> What you need to do
Across the entries below, tally every line that holds the string "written" and reply with the number only.

> Data provided

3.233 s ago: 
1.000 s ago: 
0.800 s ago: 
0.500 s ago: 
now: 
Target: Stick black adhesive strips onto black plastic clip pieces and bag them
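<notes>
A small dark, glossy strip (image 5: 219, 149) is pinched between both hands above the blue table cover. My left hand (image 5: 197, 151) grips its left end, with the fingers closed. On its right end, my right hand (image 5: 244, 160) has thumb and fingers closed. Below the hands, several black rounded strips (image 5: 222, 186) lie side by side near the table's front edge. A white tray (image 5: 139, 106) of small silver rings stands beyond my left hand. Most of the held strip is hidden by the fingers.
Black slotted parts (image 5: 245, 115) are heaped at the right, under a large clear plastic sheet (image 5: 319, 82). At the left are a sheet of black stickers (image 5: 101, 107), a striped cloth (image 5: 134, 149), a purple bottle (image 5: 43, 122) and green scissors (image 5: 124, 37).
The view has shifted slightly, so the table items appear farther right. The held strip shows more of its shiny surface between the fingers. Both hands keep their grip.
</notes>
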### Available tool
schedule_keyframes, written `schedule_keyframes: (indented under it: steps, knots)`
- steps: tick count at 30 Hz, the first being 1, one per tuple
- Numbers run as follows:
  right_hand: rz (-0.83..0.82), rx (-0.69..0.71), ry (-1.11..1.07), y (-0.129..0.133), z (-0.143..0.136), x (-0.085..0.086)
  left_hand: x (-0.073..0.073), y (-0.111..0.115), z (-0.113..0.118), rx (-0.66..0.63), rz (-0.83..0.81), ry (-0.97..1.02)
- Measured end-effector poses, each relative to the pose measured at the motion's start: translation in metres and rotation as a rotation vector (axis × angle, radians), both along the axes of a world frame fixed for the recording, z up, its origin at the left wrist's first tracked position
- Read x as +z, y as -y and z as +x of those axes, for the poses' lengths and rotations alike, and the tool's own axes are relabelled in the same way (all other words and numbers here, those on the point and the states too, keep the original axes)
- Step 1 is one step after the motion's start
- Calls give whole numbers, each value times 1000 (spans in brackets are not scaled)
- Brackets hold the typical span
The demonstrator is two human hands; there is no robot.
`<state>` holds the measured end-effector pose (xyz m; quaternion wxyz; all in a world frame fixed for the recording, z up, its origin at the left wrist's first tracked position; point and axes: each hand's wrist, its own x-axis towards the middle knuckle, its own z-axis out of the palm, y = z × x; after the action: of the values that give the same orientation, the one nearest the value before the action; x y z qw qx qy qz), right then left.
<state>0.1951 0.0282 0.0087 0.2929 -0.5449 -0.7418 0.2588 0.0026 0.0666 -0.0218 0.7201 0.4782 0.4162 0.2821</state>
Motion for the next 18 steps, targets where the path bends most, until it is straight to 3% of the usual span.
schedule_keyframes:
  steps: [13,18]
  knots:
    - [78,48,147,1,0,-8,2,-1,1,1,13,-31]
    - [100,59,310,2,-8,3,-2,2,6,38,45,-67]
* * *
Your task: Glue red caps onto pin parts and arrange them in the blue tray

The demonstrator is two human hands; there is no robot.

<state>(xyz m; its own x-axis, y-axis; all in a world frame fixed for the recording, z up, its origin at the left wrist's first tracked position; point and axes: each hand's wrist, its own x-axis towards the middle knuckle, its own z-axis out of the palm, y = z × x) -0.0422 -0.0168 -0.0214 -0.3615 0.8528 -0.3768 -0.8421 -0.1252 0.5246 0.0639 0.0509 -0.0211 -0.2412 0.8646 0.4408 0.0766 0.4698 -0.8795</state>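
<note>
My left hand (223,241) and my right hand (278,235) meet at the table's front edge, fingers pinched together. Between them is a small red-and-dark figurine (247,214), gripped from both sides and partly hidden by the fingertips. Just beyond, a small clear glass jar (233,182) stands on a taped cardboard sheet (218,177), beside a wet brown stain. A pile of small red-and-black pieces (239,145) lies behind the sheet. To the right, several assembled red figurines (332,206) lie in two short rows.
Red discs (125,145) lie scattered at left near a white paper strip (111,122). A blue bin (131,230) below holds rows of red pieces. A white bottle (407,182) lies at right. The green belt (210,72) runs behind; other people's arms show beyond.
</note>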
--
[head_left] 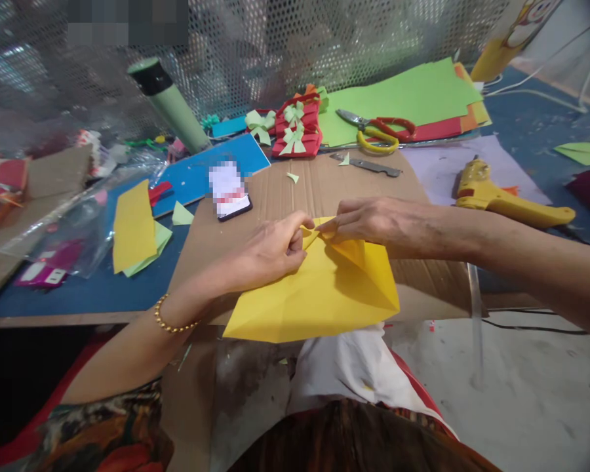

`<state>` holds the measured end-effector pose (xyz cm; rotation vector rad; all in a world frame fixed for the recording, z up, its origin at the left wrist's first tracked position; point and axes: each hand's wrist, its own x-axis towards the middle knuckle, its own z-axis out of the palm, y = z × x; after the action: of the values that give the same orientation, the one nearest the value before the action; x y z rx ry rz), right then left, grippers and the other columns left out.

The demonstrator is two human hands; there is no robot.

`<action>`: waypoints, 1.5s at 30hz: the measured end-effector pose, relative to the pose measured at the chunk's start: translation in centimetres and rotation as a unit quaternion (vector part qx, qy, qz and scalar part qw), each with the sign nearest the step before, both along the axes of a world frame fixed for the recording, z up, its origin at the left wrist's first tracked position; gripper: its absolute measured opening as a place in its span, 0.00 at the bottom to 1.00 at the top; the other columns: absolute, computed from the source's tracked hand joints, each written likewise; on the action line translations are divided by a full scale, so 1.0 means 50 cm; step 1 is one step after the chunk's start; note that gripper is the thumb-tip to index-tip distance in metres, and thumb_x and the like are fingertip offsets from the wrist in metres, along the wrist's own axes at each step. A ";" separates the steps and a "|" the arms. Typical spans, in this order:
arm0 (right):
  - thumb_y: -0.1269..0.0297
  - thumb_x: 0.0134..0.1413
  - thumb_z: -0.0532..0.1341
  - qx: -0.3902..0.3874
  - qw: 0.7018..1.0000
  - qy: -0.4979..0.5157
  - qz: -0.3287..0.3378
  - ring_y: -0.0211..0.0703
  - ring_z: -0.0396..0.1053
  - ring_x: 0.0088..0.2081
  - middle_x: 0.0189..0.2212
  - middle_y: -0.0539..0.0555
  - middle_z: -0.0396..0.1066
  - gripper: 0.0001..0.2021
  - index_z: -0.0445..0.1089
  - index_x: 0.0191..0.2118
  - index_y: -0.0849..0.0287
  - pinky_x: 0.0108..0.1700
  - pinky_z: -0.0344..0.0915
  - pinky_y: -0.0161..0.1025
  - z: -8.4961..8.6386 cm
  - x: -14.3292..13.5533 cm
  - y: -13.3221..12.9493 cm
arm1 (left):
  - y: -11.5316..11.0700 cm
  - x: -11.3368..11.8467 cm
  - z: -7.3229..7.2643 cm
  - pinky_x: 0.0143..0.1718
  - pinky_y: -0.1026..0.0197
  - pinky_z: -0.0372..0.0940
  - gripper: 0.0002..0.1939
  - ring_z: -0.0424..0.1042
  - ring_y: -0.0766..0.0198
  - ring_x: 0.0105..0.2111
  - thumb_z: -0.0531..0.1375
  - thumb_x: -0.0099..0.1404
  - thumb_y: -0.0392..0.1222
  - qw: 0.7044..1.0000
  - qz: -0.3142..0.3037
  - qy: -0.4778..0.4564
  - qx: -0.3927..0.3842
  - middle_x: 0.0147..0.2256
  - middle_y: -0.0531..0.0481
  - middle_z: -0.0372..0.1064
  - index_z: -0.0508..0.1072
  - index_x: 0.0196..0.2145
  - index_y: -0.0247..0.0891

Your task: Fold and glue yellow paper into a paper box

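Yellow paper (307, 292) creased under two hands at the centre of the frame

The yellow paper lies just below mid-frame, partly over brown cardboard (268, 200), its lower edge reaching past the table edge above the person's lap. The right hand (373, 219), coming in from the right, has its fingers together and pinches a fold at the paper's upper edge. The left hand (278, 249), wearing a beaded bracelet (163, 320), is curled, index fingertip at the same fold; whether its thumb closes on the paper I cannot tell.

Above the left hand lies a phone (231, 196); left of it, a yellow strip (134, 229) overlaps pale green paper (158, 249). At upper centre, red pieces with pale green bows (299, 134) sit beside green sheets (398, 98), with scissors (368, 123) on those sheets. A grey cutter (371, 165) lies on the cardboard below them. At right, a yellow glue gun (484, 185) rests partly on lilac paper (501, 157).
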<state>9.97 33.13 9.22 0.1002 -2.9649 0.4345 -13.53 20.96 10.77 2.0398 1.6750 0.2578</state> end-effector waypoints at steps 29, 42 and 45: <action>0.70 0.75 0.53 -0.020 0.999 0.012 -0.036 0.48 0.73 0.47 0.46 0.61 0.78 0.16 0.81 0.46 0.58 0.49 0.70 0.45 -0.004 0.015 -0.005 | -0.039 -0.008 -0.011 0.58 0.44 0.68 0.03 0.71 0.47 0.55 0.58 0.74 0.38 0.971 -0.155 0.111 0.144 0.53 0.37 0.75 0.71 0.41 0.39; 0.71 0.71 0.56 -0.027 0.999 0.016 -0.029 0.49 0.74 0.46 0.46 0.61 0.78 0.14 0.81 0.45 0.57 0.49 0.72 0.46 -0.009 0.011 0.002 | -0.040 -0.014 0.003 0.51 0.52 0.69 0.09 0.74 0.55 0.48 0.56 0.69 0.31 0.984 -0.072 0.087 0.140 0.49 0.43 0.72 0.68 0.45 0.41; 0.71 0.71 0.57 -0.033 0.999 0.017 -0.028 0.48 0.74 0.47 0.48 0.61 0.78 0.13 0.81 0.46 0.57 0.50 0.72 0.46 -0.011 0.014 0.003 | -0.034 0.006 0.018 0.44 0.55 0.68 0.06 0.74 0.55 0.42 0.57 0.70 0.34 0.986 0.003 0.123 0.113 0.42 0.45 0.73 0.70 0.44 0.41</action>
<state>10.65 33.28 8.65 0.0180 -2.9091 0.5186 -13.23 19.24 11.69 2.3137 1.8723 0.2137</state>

> Answer box
2